[Boatanchors] A short Vent

Rodger Singley WQ9E at btsnetworks.net
Sat Dec 20 19:51:33 EST 2014


The only case I can remember really being bothered by excessive drift was when I still lived in Mississippi and a friend asked me to meet him on 15 meters to test his newly acquired Hallicrafters HT-37. We both had extra tickets and met in the lower part of the "advanced" portion of the 15 meter phone sub-band.  He had sprayed some sort of cleaner on the HT-37 VFO capacitor which of course had a different dielectric constant than air and as the set warmed up and the cleaner evaporated he was moving up in frequency several kilohertz per minute.  By the end of his fairly long test transmission he was about to the point of creating QRM to the SW broadcast stations above 21.450 and I had already called his house so his wife could tell him to QRT before the FCC took notice :)

After the cleaner was gone the HT-37 was fine.

I realized how out of touch I was 5 or 6 years ago when an old timer brought to the December club meeting a really nicely crafted miniature code key sold as a Christmas ornament in England.  Several members had no idea what the ornament represented.  

When I first started operating as one of the net control operators for the regional vintage AM net on 3885 I kept a Grundig YB-400 shortwave portable at the operating position and corrected my VFO every couple of minutes to stay zero beat on 3885.  Later I acquired 3885 crystals for my Viking 500 and the Ranger used to drive my Desk KW and then there was one less thing to worry about as net control.  The Johnson VFOs in those rigs are pretty stable and even without correction the drift was well under 1 Khz. for a 90 minute net session but I felt as net control I should stay exactly on frequency.  Drifting stations on the net never created a problem for me but I generally use receivers that provide selectable sideband on AM to combat QRM from above or below the net frequency and sometimes I would miss a station using a modern rig that only transmits one sideband on AM when it was opposite from the sideband I had selected for receive.  
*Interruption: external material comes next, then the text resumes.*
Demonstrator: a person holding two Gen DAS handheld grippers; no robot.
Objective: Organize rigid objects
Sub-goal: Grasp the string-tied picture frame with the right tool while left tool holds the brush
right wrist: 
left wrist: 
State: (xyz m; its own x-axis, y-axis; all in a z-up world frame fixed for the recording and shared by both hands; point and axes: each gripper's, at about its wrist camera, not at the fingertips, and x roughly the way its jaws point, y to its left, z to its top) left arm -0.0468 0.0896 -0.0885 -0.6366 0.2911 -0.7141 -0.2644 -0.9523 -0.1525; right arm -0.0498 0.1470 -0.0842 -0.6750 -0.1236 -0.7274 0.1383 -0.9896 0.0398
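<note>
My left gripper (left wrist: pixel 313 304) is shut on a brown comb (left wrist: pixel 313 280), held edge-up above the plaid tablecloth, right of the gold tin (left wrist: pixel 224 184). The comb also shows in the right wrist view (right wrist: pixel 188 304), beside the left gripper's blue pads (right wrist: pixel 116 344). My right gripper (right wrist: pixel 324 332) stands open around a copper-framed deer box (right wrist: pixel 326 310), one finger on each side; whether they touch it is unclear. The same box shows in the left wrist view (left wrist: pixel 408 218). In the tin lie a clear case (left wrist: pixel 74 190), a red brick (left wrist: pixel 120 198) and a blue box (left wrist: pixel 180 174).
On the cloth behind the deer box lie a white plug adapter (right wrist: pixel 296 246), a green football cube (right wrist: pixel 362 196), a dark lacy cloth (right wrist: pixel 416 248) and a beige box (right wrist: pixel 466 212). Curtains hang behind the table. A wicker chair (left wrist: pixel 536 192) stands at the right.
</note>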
Bottom line is there are plenty of interesting people to communicate with and if someone's world revolves around frequency accuracy and stability I probably wouldn't care to spend much time in conversation.  It reminds me of the old advertisement one of the phonograph cartridge companies used to run about the professor who never listened to his albums but instead watched them on an oscilloscope looking for any distortion.